WHAT THE TASK ASKS: All the lines below should appear again unchanged, though their pictures should not.

════

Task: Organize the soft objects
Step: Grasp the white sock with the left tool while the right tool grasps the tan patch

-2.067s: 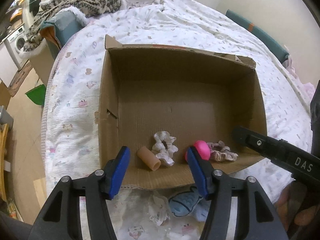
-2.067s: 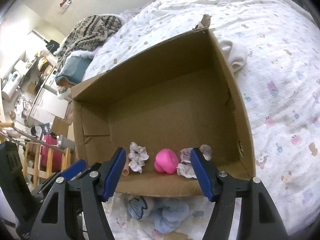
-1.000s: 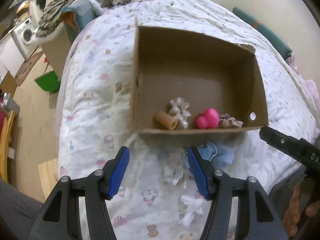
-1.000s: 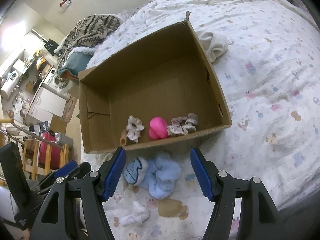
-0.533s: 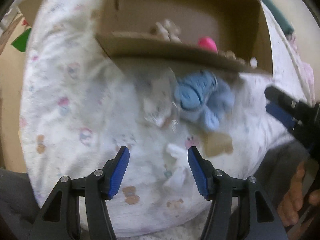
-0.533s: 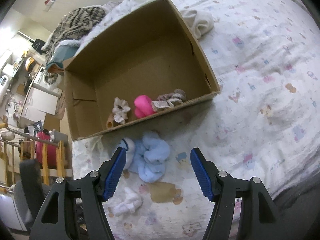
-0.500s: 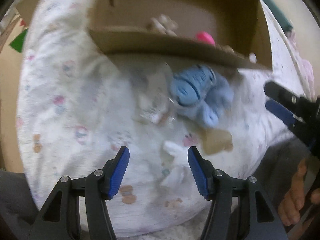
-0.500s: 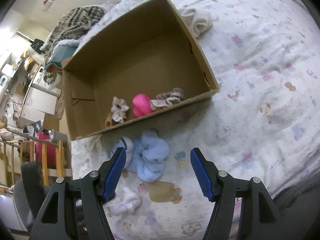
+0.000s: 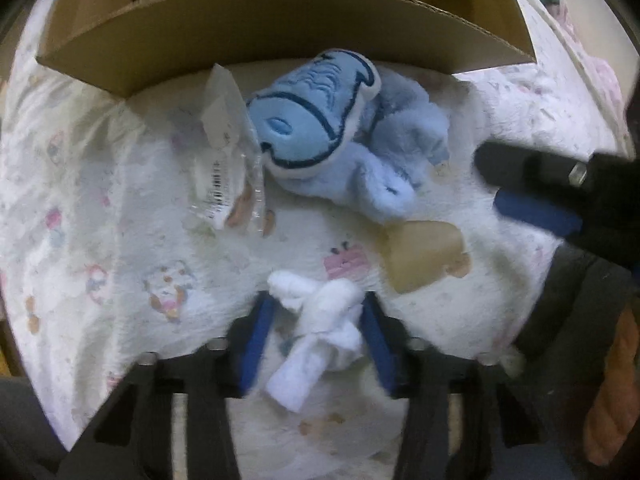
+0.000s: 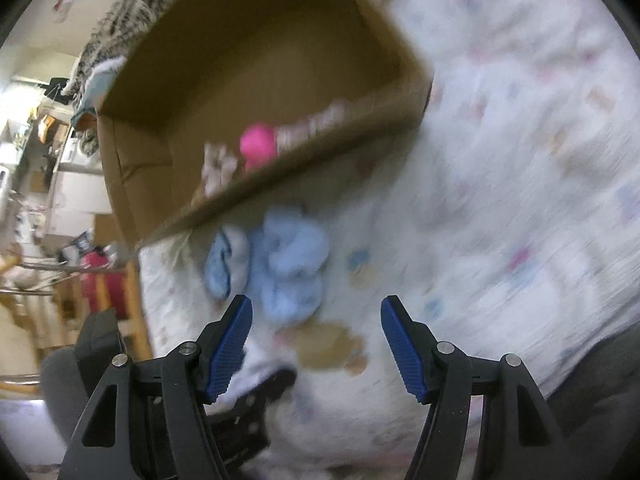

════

SOLUTION FOR THIS PROBLEM:
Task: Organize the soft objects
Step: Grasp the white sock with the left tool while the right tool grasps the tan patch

-2.067s: 
-2.067s: 
-1.000s: 
-1.000s: 
-0.533s: 
-0.533s: 
-0.500s: 
-0.500s: 
+0.000s: 
+0.000s: 

What precedes this is the full answer.